-
Categories
-
Pharmaceutical Intermediates
-
Active Pharmaceutical Ingredients
-
Food Additives
- Industrial Coatings
- Agrochemicals
- Dyes and Pigments
- Surfactant
- Flavors and Fragrances
- Chemical Reagents
- Catalyst and Auxiliary
- Natural Products
- Inorganic Chemistry
-
Organic Chemistry
-
Biochemical Engineering
- Analytical Chemistry
- Cosmetic Ingredient
-
Pharmaceutical Intermediates
Promotion
ECHEMI Mall
Wholesale
Weekly Price
Exhibition
News
-
Trade Service
Editor’s note iNature is China’s largest academic official account.

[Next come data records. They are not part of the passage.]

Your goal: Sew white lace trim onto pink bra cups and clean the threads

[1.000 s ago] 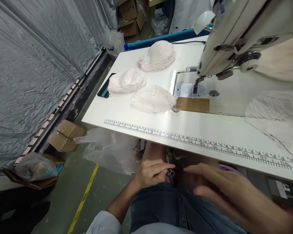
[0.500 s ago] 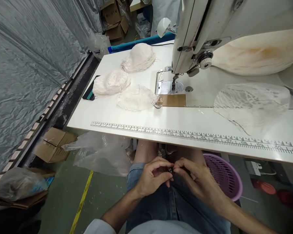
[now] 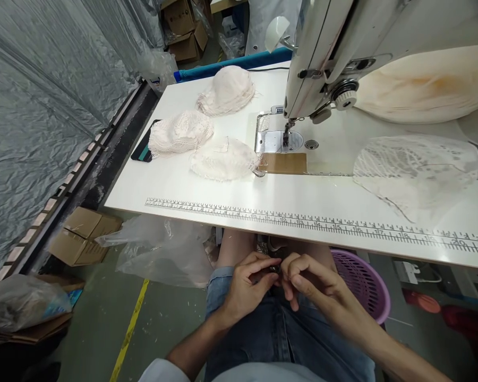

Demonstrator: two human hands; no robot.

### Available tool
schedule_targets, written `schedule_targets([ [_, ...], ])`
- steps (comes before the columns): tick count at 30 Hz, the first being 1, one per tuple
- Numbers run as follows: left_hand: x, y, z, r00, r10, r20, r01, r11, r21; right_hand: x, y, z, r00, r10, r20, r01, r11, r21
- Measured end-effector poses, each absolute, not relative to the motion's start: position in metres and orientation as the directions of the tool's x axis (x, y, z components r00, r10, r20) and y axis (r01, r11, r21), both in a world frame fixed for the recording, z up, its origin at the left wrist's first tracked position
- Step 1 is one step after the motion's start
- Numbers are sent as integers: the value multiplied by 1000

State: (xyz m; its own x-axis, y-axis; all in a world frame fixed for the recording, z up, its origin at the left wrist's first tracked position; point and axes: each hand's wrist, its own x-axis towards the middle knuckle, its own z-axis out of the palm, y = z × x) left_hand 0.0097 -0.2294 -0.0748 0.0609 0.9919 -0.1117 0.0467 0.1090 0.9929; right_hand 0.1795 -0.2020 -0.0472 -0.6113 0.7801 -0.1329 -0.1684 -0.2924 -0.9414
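Above my lap, below the table's front edge, my left hand [image 3: 249, 284] pinches a small dark metal part [image 3: 275, 269] between thumb and fingers. It looks like a bobbin case, though the fingers cover most of it. Close against its right side is my right hand [image 3: 316, 281], with thumb and forefinger pressed together and the other fingers curled. Whatever that pinch holds is too small to make out. Over the table stands a sewing machine [image 3: 322, 69], its presser foot [image 3: 287, 135] above the metal needle plate [image 3: 269, 141].
Pale lace cups lie left of the needle: a back stack [image 3: 229, 90], a left stack [image 3: 181, 132] and a front piece [image 3: 223, 159]. Another lace piece [image 3: 416, 170] lies right. A printed ruler [image 3: 282, 217] runs along the table edge. A purple basket [image 3: 378, 292] stands beside my right leg.
My right hand has turned and its fingers have curled more, with the lower ones hanging down. My left hand keeps its pinch on the metal part. The view has shifted slightly.
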Motion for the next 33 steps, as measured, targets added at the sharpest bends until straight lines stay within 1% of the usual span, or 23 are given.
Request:
schedule_targets([
  [2,9,-229,-77,54,992,-115,45,113,993,179,-201,-47,-611,785,-103,-218,-292,-931],
  [5,8,-228,-76,53,989,-136,53,133,990,179,-201,-47,-620,781,-74,-194,-245,-950],
  [7,6,-227,-74,54,988,-146,53,143,988,178,-201,-48,-624,781,-29,-126,-137,-983],
  [10,7,-225,-70,43,976,-213,-10,214,977,174,-205,-50,-656,752,69,21,110,-994],
  [12,9,-223,-69,42,955,-294,-128,297,946,172,-208,-53,-689,717,103,108,242,-964],
  [14,12,-221,-71,50,931,-361,-271,361,892,171,-210,-56,-707,700,104,170,311,-935],
  [17,16,-217,-74,56,899,-435,-401,419,815,170,-210,-59,-714,695,81,227,339,-913],
  [20,17,-215,-77,59,873,-485,-428,461,777,171,-207,-61,-731,680,47,252,334,-908],
  [24,17,-209,-81,56,864,-500,-432,473,768,172,-200,-63,-735,678,23,274,328,-904],
  [29,18,-199,-81,31,873,-487,-455,446,771,169,-194,-64,-731,681,39,266,338,-903],
  [33,20,-195,-81,18,871,-491,-429,451,783,165,-191,-67,-731,682,25,285,337,-897],
])
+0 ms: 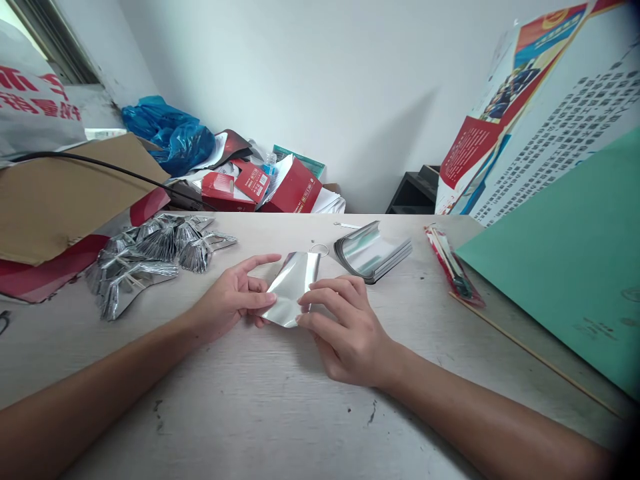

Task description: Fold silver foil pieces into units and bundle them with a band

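Observation:
My left hand [239, 293] is closed on the left edge of a sheet of silver foil paper [291, 287], thumb on top and some fingers beneath, its index finger stretched out along the far side. At the paper's right edge, my right hand [345, 327] pinches it with bent fingers. The sheet is held a little above the table and looks slightly curved. Just beyond it lies a curled stack of similar silver sheets [370, 253]. A thin ring [320, 249], perhaps a rubber band, lies behind the paper. Left of my hands is a heap of pleated silver foil bundles [150, 257].
On the right, a red plastic packet [453, 267], a thin wooden stick [535, 353] and a large green board [565, 260] lie or lean. Cardboard [75, 193] stands at the left. Red boxes [295, 187] and a blue plastic bag [170, 137] are behind the table [260, 413].

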`<state>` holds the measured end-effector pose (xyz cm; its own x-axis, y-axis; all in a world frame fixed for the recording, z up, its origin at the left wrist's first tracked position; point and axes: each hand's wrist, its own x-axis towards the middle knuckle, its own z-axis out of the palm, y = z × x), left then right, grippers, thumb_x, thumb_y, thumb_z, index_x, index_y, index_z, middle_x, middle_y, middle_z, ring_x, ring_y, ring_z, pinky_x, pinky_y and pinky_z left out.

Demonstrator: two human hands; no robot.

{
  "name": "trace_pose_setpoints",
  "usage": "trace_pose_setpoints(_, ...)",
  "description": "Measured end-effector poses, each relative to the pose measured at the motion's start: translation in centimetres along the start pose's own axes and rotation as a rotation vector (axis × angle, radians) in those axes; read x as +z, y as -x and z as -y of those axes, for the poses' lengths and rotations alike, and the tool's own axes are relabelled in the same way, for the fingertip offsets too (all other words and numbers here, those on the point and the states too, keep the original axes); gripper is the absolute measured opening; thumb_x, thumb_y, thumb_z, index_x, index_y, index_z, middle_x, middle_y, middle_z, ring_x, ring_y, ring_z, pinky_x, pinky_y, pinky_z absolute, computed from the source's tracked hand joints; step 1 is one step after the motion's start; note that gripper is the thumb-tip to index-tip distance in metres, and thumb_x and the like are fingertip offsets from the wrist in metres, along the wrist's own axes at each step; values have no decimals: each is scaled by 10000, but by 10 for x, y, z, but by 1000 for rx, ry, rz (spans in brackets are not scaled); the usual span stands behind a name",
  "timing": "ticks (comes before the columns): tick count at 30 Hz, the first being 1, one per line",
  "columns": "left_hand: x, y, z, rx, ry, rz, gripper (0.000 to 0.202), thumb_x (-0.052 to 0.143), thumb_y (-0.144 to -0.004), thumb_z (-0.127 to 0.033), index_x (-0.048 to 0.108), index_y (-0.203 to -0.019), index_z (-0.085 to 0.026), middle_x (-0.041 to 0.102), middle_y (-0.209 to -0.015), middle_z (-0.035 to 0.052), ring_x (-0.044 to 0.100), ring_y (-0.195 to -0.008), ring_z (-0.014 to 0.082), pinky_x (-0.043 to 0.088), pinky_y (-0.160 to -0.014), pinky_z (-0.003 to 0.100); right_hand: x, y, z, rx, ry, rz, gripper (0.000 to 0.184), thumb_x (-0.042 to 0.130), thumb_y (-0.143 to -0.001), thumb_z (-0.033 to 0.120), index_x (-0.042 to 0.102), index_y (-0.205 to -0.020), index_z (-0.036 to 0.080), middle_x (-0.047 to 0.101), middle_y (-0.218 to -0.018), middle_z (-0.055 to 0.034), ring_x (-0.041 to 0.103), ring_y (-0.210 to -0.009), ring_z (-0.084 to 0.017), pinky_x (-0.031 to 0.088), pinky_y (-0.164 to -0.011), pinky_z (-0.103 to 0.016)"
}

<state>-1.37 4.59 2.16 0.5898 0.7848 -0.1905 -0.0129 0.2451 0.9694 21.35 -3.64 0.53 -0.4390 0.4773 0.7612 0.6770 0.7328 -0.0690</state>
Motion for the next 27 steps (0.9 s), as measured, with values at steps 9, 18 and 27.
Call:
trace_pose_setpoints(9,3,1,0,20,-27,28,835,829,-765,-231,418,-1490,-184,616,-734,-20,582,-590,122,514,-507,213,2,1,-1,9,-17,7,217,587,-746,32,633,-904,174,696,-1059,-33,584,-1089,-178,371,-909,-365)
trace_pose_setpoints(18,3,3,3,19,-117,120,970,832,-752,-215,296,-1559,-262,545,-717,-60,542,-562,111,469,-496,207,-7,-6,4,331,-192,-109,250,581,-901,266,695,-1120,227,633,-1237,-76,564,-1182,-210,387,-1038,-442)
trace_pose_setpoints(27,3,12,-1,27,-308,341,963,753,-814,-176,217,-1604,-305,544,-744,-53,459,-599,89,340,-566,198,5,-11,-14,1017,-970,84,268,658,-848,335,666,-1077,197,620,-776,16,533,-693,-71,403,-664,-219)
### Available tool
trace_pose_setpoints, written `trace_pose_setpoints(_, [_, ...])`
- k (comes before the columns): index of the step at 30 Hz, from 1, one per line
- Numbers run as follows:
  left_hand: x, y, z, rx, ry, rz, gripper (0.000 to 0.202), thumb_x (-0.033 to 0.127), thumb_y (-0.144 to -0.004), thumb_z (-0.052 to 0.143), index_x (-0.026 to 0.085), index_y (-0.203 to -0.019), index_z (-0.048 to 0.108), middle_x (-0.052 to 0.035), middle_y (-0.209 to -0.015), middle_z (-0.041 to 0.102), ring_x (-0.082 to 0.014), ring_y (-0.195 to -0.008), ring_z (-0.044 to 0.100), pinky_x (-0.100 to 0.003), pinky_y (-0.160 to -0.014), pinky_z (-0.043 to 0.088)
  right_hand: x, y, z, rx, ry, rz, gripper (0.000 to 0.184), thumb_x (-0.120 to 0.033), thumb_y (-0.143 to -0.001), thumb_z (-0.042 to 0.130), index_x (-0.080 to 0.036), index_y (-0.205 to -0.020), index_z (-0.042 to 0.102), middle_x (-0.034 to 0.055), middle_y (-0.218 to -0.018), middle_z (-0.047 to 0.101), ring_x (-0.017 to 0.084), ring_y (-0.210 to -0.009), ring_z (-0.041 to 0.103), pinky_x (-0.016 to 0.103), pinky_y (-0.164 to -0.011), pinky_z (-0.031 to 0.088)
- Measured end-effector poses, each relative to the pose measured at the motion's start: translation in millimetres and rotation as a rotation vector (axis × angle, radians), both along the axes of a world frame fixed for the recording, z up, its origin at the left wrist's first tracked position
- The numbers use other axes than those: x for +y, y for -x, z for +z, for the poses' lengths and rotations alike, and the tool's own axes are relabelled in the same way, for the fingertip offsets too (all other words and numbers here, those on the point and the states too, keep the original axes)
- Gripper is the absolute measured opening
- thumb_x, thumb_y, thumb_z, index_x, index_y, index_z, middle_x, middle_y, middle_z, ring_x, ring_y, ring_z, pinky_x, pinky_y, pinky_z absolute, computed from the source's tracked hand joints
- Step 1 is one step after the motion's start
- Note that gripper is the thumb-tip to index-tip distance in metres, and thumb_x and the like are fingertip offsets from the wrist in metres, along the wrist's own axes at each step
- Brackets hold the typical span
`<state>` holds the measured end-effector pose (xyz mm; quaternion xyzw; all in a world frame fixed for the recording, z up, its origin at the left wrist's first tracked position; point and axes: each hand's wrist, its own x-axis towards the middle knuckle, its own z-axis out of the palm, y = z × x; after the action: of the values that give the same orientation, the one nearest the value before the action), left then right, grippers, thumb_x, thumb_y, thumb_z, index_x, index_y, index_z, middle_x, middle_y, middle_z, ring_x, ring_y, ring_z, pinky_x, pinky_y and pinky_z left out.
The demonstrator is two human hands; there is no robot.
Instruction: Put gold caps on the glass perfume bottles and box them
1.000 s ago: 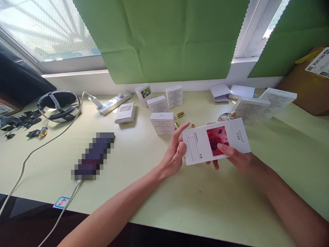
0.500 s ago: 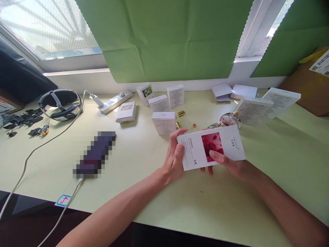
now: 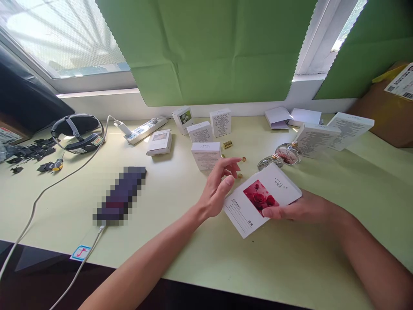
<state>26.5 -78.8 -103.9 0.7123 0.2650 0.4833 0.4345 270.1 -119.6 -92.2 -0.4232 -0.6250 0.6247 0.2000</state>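
My right hand [image 3: 298,209] grips a white box with a rose picture [image 3: 260,196], its thumb across the printed front. The box is tilted above the table. Just left of the box, my left hand [image 3: 219,185] is empty, palm turned toward the box with the fingers loosely apart. Beyond its fingertips lie a small gold ring-like piece [image 3: 240,176] and another small copper-coloured piece [image 3: 244,159]. Two round glass bottles, one clear [image 3: 269,161] and one with a floral label [image 3: 288,155], lie behind the held box.
Several white boxes [image 3: 206,156] stand left of centre, near a gold cylinder cap [image 3: 227,144]. More white boxes [image 3: 318,140] stand at right. A power strip [image 3: 146,130], a headset [image 3: 77,133], a blurred phone [image 3: 121,193] and a cable occupy the left; a carton [image 3: 383,103] sits far right.
My left hand has let go of the box and opened beside it. The box has turned and tipped in my right hand, uncovering the bottles and a gold piece.
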Motion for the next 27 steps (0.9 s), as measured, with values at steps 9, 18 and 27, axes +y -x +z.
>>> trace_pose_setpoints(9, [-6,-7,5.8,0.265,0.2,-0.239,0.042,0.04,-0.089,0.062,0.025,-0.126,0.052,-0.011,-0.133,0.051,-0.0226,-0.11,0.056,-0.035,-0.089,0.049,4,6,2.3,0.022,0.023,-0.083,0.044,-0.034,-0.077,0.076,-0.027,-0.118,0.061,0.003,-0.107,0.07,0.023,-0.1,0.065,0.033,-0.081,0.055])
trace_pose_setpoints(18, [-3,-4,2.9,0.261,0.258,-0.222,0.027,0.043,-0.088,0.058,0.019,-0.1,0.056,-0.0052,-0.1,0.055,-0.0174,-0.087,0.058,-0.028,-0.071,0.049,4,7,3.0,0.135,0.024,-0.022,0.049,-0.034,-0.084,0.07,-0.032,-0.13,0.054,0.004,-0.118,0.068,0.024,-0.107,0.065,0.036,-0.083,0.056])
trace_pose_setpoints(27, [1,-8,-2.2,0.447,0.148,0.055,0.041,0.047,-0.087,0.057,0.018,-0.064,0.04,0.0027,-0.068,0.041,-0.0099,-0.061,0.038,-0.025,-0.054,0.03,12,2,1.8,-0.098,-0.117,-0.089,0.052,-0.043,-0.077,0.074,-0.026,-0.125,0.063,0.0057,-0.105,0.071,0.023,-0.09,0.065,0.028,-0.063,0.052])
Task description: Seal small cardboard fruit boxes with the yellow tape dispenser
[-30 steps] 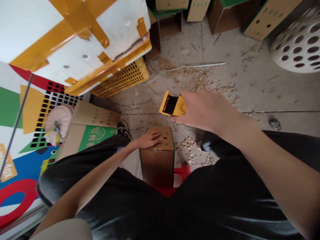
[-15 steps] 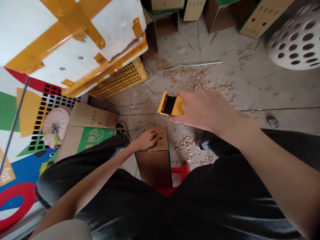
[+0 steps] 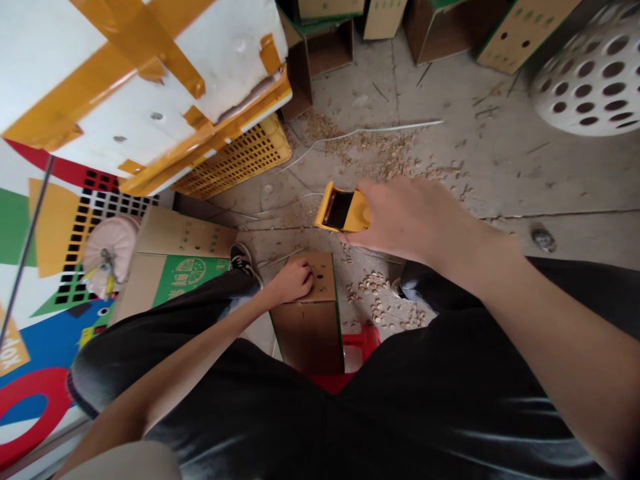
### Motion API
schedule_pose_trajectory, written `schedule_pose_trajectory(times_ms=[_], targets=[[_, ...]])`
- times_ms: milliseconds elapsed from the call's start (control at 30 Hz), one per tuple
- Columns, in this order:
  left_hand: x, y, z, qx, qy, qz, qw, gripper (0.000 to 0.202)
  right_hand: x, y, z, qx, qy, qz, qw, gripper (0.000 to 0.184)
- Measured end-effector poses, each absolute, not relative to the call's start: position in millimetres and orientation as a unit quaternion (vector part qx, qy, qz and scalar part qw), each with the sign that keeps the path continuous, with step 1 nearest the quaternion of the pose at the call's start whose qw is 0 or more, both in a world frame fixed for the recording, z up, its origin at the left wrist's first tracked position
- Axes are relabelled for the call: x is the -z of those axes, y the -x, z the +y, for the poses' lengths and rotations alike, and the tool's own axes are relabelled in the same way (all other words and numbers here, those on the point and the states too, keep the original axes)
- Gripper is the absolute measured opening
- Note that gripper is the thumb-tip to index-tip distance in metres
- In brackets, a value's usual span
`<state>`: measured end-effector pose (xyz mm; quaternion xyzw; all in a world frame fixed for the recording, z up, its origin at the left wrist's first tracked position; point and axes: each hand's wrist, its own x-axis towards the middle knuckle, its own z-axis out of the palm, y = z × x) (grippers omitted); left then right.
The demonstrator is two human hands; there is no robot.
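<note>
My right hand (image 3: 400,217) grips a yellow hand tool (image 3: 345,208) with a dark, framed opening at its front end; its exact kind is not clear. The tool is held above the floor, to the upper right of a brown cardboard box (image 3: 310,333) and apart from it. The box is between my knees, with small holes in its top face. My left hand (image 3: 294,280) rests on the left part of that face, fingers curled against it. Its fingertips are partly hidden.
A red plastic stool (image 3: 369,341) shows beside the box. Cardboard discs (image 3: 377,283) litter the floor. A green-printed carton (image 3: 187,270) lies left; a taped white foam box (image 3: 220,73) sits over a yellow crate (image 3: 240,160). A white perforated basket (image 3: 590,83) stands at upper right.
The fingers of my left hand have curled in slightly on the box. My right hand and the yellow tool stay almost in place. The view has shifted a little.
</note>
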<state>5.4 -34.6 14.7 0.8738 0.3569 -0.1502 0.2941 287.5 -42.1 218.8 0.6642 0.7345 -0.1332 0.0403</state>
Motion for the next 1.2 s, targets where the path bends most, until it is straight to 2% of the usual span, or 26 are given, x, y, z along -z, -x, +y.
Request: schedule_pose_trajectory(times_ms=[633, 1200], targets=[[-24.3, -9.7, -39.1, 0.136, -0.855, 0.429, 0.257, 0.032, -216.7, -285.2, -39.8, 0.139, -0.658, 0.739, 0.044, 0.046], [-15.4, -5.7, -38.8, 0.154, -0.844, 0.444, 0.259, 0.035, -214.9, -284.7, -39.7, 0.138, -0.654, 0.742, 0.051, 0.05]])
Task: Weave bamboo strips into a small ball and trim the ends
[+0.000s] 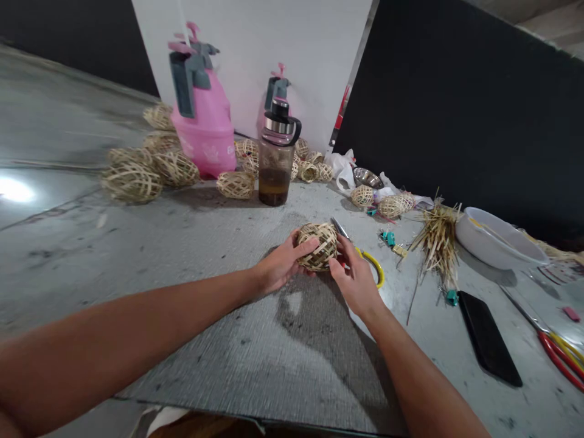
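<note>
A small woven ball (pixel 318 245) sits just in front of the bottle (pixel 276 164), on the side nearer the person and a little to its right, low over the grey mat (pixel 255 340). Both hands hold it between them. The left hand (pixel 279 266) comes in from the bottle's near-left side and wraps the ball's left flank, with the thumb laid over the top weave and the fingers curled beneath, so it is firmly closed on the ball. The right hand (pixel 358 281) meets it from the opposite side, its thumb and fingertips pressed against the ball's right lower edge, so that hand is closed on it too. The ball is roughly round, slightly wider than tall, and its wider span runs from hand to hand. Both hands are in contact, and the left covers more of the surface. Yellow-handled scissors (pixel 376 267) run beneath the right hand, the blade tip pointing back toward the bottle just beside the ball; I cannot tell whether that hand also grips them or they simply lie on the table. A bundle of strips (pixel 435 240), a white bowl (pixel 495 237) and a black phone (pixel 488 337) lie farther right of the bottle
</note>
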Demonstrator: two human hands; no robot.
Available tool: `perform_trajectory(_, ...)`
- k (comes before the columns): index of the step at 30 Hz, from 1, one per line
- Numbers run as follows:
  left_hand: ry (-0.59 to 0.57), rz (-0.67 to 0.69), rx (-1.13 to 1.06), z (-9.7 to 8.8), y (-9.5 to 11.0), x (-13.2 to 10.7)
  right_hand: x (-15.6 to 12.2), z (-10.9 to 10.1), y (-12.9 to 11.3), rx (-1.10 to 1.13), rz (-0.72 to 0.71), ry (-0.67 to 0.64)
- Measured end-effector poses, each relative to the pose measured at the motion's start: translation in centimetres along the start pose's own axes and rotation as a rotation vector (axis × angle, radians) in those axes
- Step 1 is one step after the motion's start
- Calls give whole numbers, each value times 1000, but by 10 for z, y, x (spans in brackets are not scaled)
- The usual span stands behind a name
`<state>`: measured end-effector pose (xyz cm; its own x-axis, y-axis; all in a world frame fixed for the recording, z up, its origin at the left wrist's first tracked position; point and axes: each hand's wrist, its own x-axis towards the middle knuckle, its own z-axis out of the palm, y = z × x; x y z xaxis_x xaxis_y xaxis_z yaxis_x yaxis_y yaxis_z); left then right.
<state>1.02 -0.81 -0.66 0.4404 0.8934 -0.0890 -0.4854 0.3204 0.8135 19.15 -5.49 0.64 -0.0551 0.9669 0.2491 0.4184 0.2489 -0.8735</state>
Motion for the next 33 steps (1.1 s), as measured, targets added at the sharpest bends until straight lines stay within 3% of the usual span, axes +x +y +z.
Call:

It is jointly created by the doctoral team of Tsinghua University, Harvard University, Chinese Academy of Sciences and other units.
The iNature Talent Official Account is now launched, focusing on talent recruitment, academic progress, scientific research information, and interested parties.
Long press or scan the QR code below to follow us
.
iNature as of October 2021, SARS-CoV-2 has infected more than 230 million people; promotion of vaccination can help build herd immunity against this epidemic
.
However, it has been reported that various vaccines have weakened antibody strength and reduced protective efficacy
.
A recent study reported that the third homologous vaccination showed satisfactory safety and higher immune response, including BNT162b2 mRNA vaccine, CoronaVac inactivated vaccine and BBIBP-CorV vaccine
.
In addition, the heterologous immunization of ChAdOx1 nCoV-19 and BNT162b2 induced a higher neutralizing activity compared with the two homologous doses of ChAdOx1 nCoV-19
.
So far, the effect of heterologous vaccination of recombinant protein subunit vaccines with two doses of inactivated vaccines has not been evaluated.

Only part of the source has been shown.